To be sure, AEDPA is often criticized for its poor legislative draftsmanship and sparse legislative history. See Lindh v. Murphy, 521 U.S. 320, 336 (1997) ("[I]n a world of silk purses and pigs' ears, [AEDPA] is not a silk purse of the art of statutory drafting."); see also Note, The Avoidance of Constitutional Questions and the Preservation of Judicial Review: Federal Court Treatment of the New Habeas Provisions, 111 Harv. L. Rev. 1578, 1580 (1998) ("There is scant legislative history discussing the habeas provisions."). Despite these shortcomings, courts expressly recognize that Congress's intent in passing AEDPA was to encourage finality and "streamline collateral review and to discourage repetitive and piecemeal litigation." Triestman v. United States, 124 F.3d 361, 378 (2d Cir. 1997); see also Williams v. Taylor, 529 U.S. 420, 436 (2000) ("There is no doubt Congress intended AEDPA to advance the[]" principles of "comity, finality, and federalism"); Jones v. United States, 304 F.3d 1035, 1039 (11th Cir. 2002) ("A fundamental purpose for the AEDPA was to establish finality in post-conviction proceedings.").

After all, finality of criminal sentences is a hallmark principle of our jurisprudential system. See Johnson v. United States, 544 U.S. 295, 309 (2005) ("[T]he United States has an interest in the finality of sentences imposed by its own courts."); Teague v. Lane, 489 U.S. 288, 309 (1989) ("Without finality, the criminal law is deprived of much of its deterrent effect."); see also Paul M. Bator, Finality in Criminal Law and Federal Habeas Corpus for State Prisoners, 76 Harv. L. Rev. 441, 452 (1963) ("The idea of just condemnation lies at the heart of the criminal law, and we should not lightly create processes which implicitly belie its possibility."). "Perpetual disrespect for the finality of convictions disparages the entire criminal justice system." McCleskey v. Zant, 499 U.S. 467, 492 (1991); see also Custis v. United States, 511 U.S. 485, 497 (1994) ("[I]nroads on the concept of finality tend to undermine confidence in the integrity of our procedures and inevitably delay and impair the orderly administration of justice.") (internal quotation marks omitted).

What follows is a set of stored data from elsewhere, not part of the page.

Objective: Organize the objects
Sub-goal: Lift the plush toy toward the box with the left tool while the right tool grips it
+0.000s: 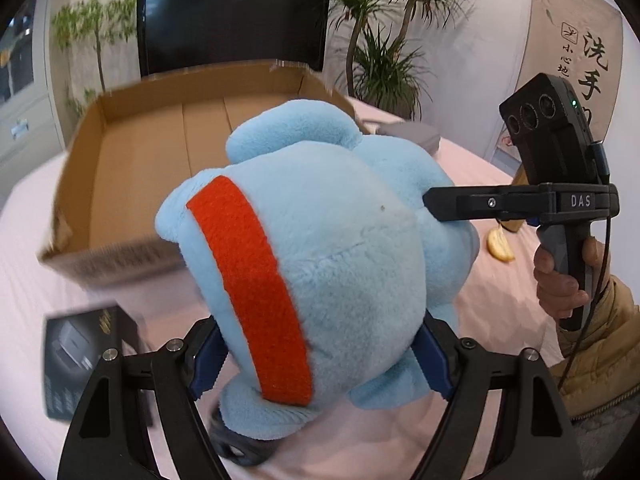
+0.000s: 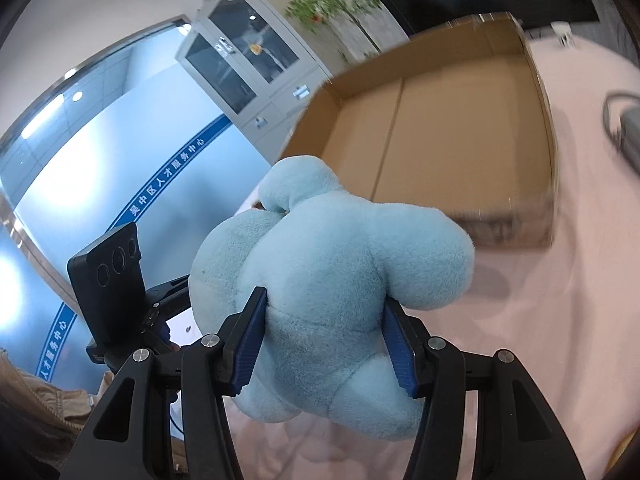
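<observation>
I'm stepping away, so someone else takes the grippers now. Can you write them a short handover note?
Left gripper: shut on the blue plush toy.
Right gripper: shut on the same toy, from its other side.
The toy hangs above the pink cloth, short of the cardboard box, whose visible floor is bare.
Done: toy gripped by both.
Left: put it in the box; a black box and a yellow piece lie on the cloth.

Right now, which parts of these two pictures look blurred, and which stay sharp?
Left wrist view: the plush toy is sharp, while the cardboard box edge and the black box smear. Right wrist view: the toy is sharp, the cardboard box's near wall and the background are streaked; both views bend at the rim.
</observation>
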A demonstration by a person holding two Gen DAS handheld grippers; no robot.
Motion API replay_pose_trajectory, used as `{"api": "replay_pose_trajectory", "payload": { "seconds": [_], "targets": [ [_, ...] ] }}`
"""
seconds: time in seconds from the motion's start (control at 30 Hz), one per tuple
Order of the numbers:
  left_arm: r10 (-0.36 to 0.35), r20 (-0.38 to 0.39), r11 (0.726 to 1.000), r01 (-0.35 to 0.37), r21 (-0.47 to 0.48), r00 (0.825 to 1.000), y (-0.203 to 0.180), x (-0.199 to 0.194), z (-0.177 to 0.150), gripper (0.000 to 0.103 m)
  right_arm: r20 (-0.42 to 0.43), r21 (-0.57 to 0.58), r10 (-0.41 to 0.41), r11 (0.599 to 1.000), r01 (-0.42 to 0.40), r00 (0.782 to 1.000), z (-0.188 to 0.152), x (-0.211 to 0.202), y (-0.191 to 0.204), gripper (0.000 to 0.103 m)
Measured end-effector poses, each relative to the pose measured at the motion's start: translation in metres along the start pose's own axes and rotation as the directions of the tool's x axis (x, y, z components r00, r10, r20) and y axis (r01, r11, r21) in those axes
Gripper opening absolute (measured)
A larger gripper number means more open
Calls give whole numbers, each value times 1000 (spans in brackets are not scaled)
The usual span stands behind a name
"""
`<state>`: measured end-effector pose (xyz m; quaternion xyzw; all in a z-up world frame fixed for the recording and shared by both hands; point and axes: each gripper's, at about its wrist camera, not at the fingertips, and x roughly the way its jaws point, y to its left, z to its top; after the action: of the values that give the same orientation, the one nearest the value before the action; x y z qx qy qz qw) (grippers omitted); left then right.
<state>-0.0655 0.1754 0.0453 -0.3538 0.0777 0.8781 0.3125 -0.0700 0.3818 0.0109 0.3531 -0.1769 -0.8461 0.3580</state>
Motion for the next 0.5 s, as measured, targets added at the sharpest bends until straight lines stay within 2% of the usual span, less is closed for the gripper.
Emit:
{"api": "replay_pose_trajectory", "payload": {
  "seconds": [0.27,0.5],
  "targets": [
    [45,107,998,-50,41,993,12,0,57,80,96,-104,-31,994,41,995,60,-27,18,54],
    [40,135,999,-44,28,990,39,28,88,80,133,-110,-47,992,62,990,100,-23,9,54]
  ]
}}
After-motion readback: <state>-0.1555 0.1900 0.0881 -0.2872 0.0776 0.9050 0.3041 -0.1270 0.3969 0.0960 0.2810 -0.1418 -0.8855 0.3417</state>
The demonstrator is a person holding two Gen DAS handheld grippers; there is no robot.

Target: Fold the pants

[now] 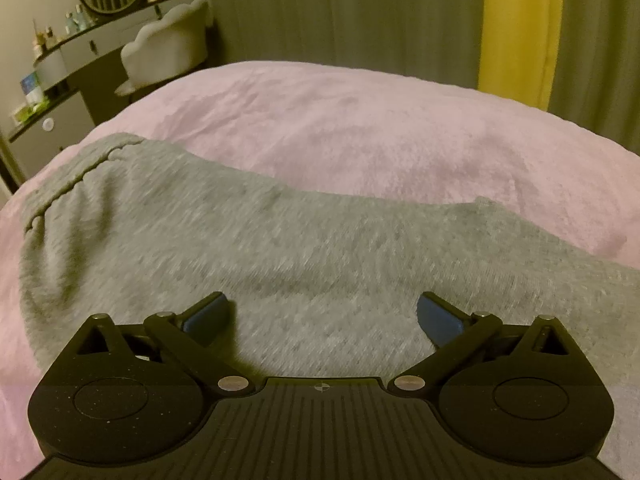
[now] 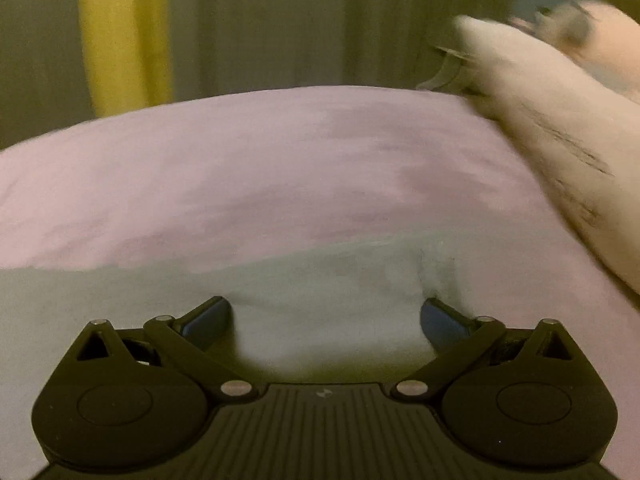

For the most part, the passage of AEDPA has had its intended effect. However, as time marches on, petitioners have increasingly attempted to sidestep the strictures of the Act by resurrecting the various procedural avenues that AEDPA intended to lay to rest. These efforts to circumvent—or impermissibly expand—the framework for collaterally challenging a sentence are not without costs to both society and the courts. Such contumacious conduct forces courts to waste scarce judicial resources, inhibits judicial efficiency, and "threatens the capacity of the system to resolve primary disputes." McCleskey, 499 U.S. at 491. "It is these repeated attacks, which often take on new forms as the legal landscape shifts, that are the evil against which AEDPA [wa]s directed." Leal Garcia v. Quarterman, 573 F.3d 214, 222 (5th Cir. 2009).

For the reasons set forth below, Petitioner's creative captioning does not provide him a platform from which to collaterally challenge his sentence. Unfortunately, the Court is intimately aware that the arguments raised by Petitioner are not exclusive to his case, but are instead indicative of a systematic attempt by petitioners around the country to throw as much mud against the wall with the hope that courts will sift through to see what sticks in order to relieve them of their sentences. Our Constitution commands no such inquiry.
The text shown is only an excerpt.